_WORK TO COMPLETE_
The answer should consist of every line in the material below that has the word "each".

_SUPPLIED DATA_
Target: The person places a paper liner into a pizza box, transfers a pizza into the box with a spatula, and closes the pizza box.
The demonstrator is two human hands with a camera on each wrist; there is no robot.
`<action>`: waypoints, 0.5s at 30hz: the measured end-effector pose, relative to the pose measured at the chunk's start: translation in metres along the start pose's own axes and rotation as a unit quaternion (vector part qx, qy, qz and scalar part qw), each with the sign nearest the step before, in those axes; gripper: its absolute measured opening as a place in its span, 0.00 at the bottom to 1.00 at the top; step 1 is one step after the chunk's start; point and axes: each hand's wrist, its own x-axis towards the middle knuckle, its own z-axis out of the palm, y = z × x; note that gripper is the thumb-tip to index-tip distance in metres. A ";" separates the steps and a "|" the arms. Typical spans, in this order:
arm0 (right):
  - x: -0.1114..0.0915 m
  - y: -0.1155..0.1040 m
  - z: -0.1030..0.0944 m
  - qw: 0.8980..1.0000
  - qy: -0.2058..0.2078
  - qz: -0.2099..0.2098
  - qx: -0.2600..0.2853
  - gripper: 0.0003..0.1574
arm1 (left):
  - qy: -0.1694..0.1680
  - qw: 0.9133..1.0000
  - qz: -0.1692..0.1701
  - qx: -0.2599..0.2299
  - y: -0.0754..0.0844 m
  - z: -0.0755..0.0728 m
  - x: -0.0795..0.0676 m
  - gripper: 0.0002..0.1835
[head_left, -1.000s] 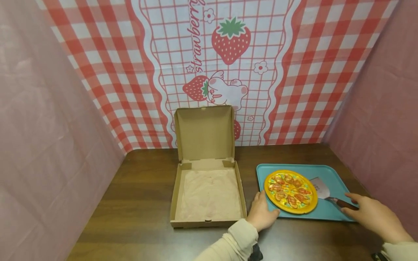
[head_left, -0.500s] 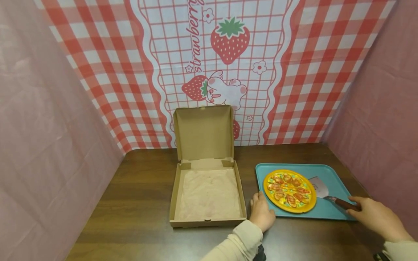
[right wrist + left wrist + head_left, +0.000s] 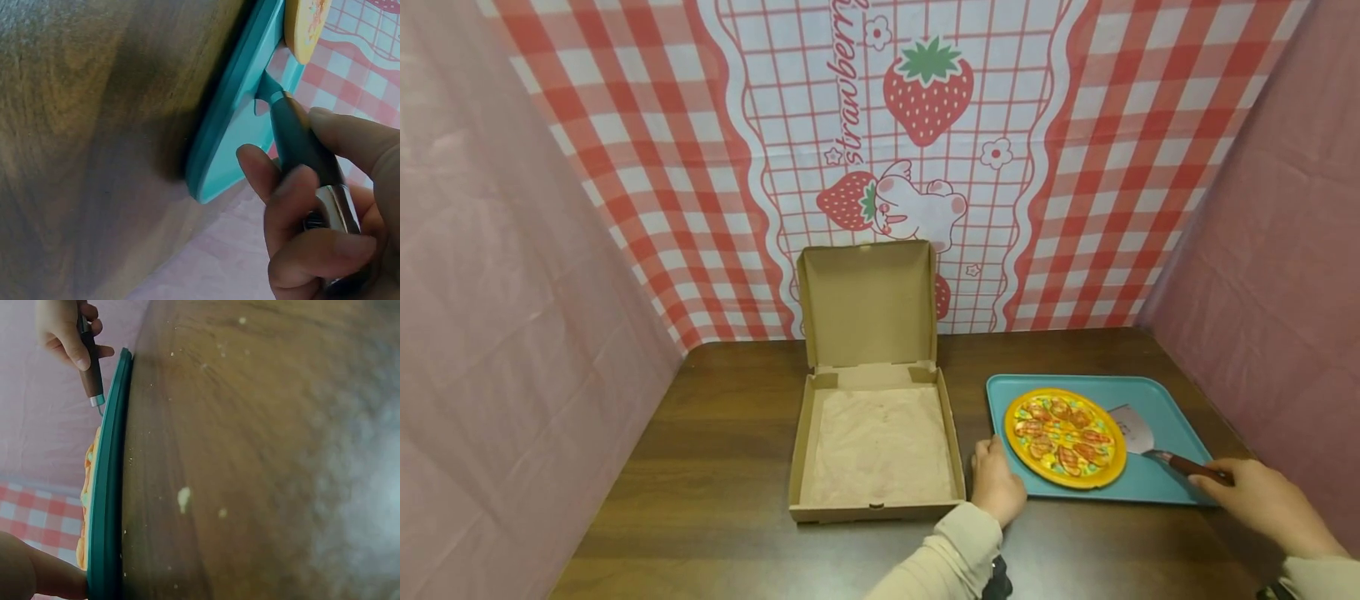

_SOLUTION FOR THIS TASK_
The demonstrator is two human hands with a camera on each wrist; there is no robot.
`<action>`: waypoints, 0.5s at 30hz: the measured end-effector pose, relative to the pose measured at the chunk's start: translation in metres along the start pose's own axes and rotation as a unit quaternion (vector part qx, qy, qz and scalar part qw), each with the sign nearest the step before, in those axes; gripper: its absolute measured opening as a place in its span, 0.00 at the bottom to 1.00 at the top; step 1 is one step after the chunk's start; point and axes: each hand's wrist, its own x-axis towards the middle knuckle, its own z-axis out of the palm, y = z × x; note that gripper is the thumb-tip to index-tip distance in metres. A ";" separates the steps and a "|" the arms. Typical spans, in this order:

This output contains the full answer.